Last year the Government published its vision for connected and automated mobility, stating that its aim was for the UK to be a global lead in autonomous vehicle (AV) technologies by 2025. 

In my first article on driverless cars, I explored the current position with driverless technology and discussed further considerations needed before adopting AVs into society. 

This update will discuss where we are now from a regulatory perspective and assess whether this goes far enough to provide clarity over safety, liability, and policy. 

The law – where are we now? 

Policymakers have been busy behind the scenes. To date, three consultations have been published discussing various aspects of AVs and seeking comment from market leaders and industry professionals on their proposals.

The Automated and Electronic Vehicles Act 2018 was published to regulate AVs on roads and other public places, and The Highway Code was updated to include a section dedicated to self-driving cars.

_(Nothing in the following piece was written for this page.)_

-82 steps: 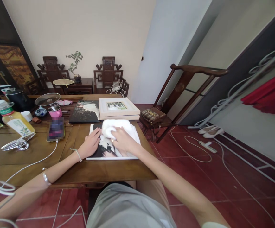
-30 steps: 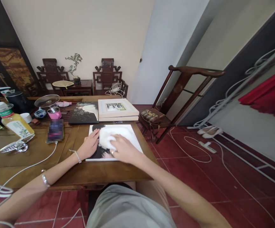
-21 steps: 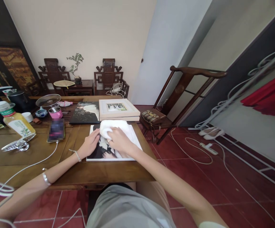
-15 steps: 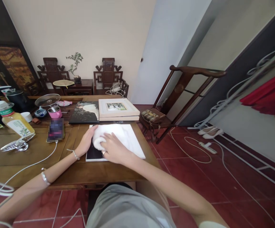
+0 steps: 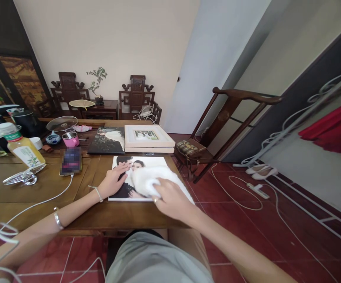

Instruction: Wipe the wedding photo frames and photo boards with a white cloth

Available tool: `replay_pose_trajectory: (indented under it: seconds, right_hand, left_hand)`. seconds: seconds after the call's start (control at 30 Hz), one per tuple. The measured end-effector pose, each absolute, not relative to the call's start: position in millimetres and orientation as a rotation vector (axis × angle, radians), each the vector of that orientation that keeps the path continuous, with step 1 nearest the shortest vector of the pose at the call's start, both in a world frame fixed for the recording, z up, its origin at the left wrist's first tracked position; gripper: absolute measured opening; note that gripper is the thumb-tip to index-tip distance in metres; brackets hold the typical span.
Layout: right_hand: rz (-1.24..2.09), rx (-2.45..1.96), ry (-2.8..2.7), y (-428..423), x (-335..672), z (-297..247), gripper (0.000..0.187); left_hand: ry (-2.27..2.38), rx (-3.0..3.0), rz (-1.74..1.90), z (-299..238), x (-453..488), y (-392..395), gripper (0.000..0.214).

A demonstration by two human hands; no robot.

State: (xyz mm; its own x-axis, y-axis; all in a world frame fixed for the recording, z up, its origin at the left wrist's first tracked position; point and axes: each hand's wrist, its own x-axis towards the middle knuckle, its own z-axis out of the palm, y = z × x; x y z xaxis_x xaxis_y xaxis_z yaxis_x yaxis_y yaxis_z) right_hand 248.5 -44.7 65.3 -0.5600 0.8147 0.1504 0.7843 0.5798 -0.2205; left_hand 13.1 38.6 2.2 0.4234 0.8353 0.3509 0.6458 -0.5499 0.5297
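Observation:
A photo print on a white board (image 5: 120,163) lies flat near the front edge of the wooden table (image 5: 55,184). My left hand (image 5: 114,181) rests open on its left side, fingers flat, pressing it down. My right hand (image 5: 170,200) is closed on a white fluffy cloth (image 5: 153,179) that lies across the print's lower right part and hangs over its right edge.
Behind the print lie a dark photo canvas (image 5: 107,140) and a stack of white frames (image 5: 147,137). A phone (image 5: 70,160) on a white cable, a juice bottle (image 5: 21,147), a pink cup (image 5: 71,138) and a small fan (image 5: 60,124) crowd the left. A wooden chair (image 5: 217,129) stands right.
My right hand has dragged the cloth from the print's upper left down to its lower right corner, uncovering the top of the picture. My left hand stayed on the left side.

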Motion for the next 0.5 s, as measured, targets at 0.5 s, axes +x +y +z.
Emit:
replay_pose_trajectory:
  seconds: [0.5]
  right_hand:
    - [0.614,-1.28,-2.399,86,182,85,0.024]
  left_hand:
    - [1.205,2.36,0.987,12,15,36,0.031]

More recently the Law Commission for England and Wales, together with the Scottish Law Commission, published their joint report outlining recommendations to government for a new regulatory framework. The report is summarised below.

Summarising the Report, legislation, and The Highway Code:

Introducing new ‘actors’

The report introduces new definitions and ‘actors’. These are imperative in understanding the policy proposals.

Firstly, automated vehicles are defined as vehicles that can drive themselves without being controlled or monitored, at least for part of the journey. 

User-in-charge and new proposed offences

Secondly the Report introduces the ‘user-in-charge' (UIC). This refers to the human in charge of the AV. While there was talk around AVs widening opportunities for individuals who weren’t otherwise able to drive, the recommendations make clear that, to be a UIC, an individual will need to be qualified and fit to drive as they will need to take over the driving system if the AV requests so. The UIC won't be required to monitor the driving environment. 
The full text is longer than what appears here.